ACE module possibly discarding TCP-Retransmitions ???

marioderosa2008 · ‎09-30-2011

Hi all,

our ACE module in our 6509 seems to not forward all tcp-retransmitions to the servers in the server farm.

We have an issue with a particular application over our WAN and I can see that after the servers send duplicate acks for missing segments, the client does respond with retransmissions which get received by the outside interface of the ACE module, but I cannot see those retransmissions being passed to the server farm which I think is causing the TCP session to drop.

Has anyone had any experience with this before?

I found a document at http://www.cisco.com/en/US/docs/interfaces_modules/services_modules/ace/v3.00_A1/configuration/security/guide/tcpipnrm.html#wp1071390 which advises that you can use the command "set tcp queue-limit" to increase the queue size of out of order tcp segments from the default of 5. I cannot seem to tyoe this command in to our ACE module.

not sure if that command is valid any more.

ACE module details are:

Software

loader: Version 12.2[121]

system: Version A2(3.2) [build 3.0(0)A2(3.2)]

system image file: [LCP] disk0:c6ace-t1k9-mz.A2_3_2.bin

installed license: no feature license is installed

Hope i've explained the issue clearly enough.

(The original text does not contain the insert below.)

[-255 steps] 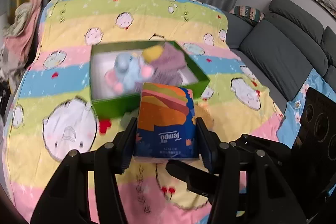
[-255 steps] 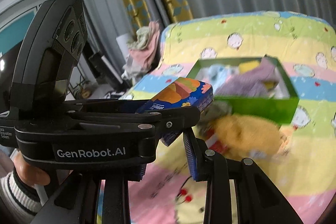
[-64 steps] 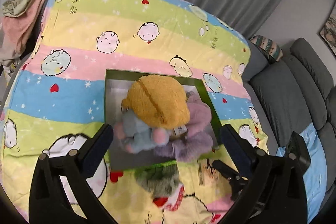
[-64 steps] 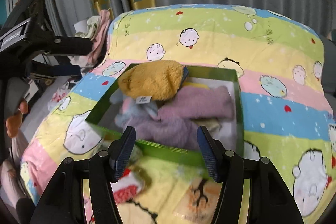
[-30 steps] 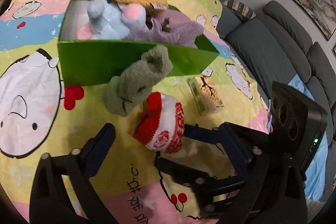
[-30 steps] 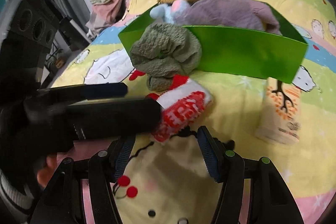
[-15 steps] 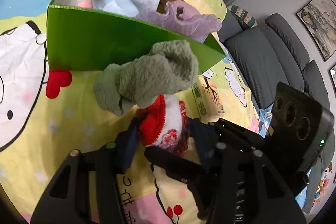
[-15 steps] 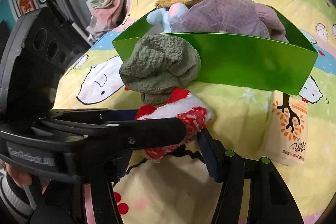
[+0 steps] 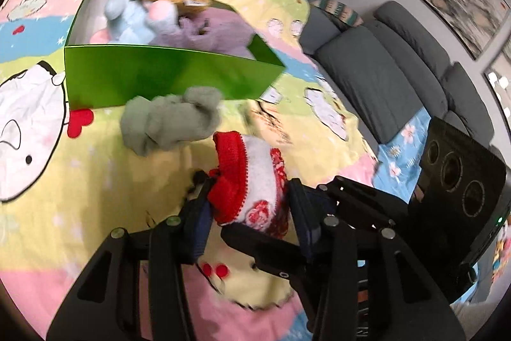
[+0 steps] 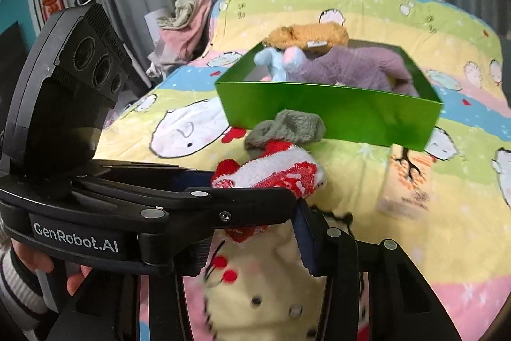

Please let me know if you need anything elaborating.

thanks

mario

chrhiggi · ‎10-03-2011

Mario-

It would be very useful to see a packet capture and configuration from the ACE itself to understand the flow of traffic against the configuration. How it will respond to this type of issue varies quite a bit depending on configuraiton.

Off the cuff, I would say try to disable normalization temporarily on both vlan interfaces involved and see if that changes the behavior. (note - this is just for testing - even if it works, you don't want to leave normalization off unless you have already analyzed your environment for leaving it disabled nominally.)

Regards,

Chris Higgins

marioderosa2008 · ‎10-27-2011

Hi Christopher,

sorry for the late reply, but i've been away.

We have an outside VLAN interface and an Inside VLAN interface. Traffic is routed rather than bridged.

How can I upload a packet capture Chris? Not done that on here before.

Is there anywhere that I can find out what the effects would be when I issue the "No Normalisation" command? At the moment, the only thing that I have picked up is that a SYN packet is enough to put the TCP session in to an ESTABLISHED state. Are there any other side effects to this command?

Thanks for your input.

mario

ajayku2 · ‎10-28-2011

The other side effect would be that the ACE will create a connection enrty even when someone sends a packet with SYN-ACK.

So in that case if there is a syn flood attack in your network. ACE can easily fill the connection table and consume lof of buffer space.

As Chris has mentioned you should disable it just for testing purpose this is not recommended solution.

marioderosa2008 · ‎11-03-2011

Thanks very much for your help so far guys.

I have disabled normalization and the transfers work fine!

I'm analysing the wireshark captures to try and figure out why.

I set up to SPAN sessions on my 6500. One capturing traffic received on the outside routed VLAN 93 and one capturing traffic transmitted on the inside VLAN 104 interface.

Are there any common design problems with 2 load balancers in FT group which causes issues with TCP Normalization?

Thanks

Mario

ajayku2 · ‎11-03-2011

There is no known issue.

You may check MTU, try setting the parameter which is suggested by Chris if that helps.

marioderosa2008 · ‎11-03-2011

Hi Chris,

I have attached packet captures for inspection.

VLAN93 (outside) does look normal to me, however the traffic generated in VLAN 104 (Inside) does not look normal.

If you have time, can you inspect them and let me know if you spot in findings?

thanks

mario

marioderosa2008 · ‎11-03-2011

Packet captures attached.

marioderosa2008 · ‎11-03-2011

In the attachment of VLAN 93, you can see that the client IP of 10.225.108.x initiates the HTTP request to the Virtual IP of 10.129.1.39.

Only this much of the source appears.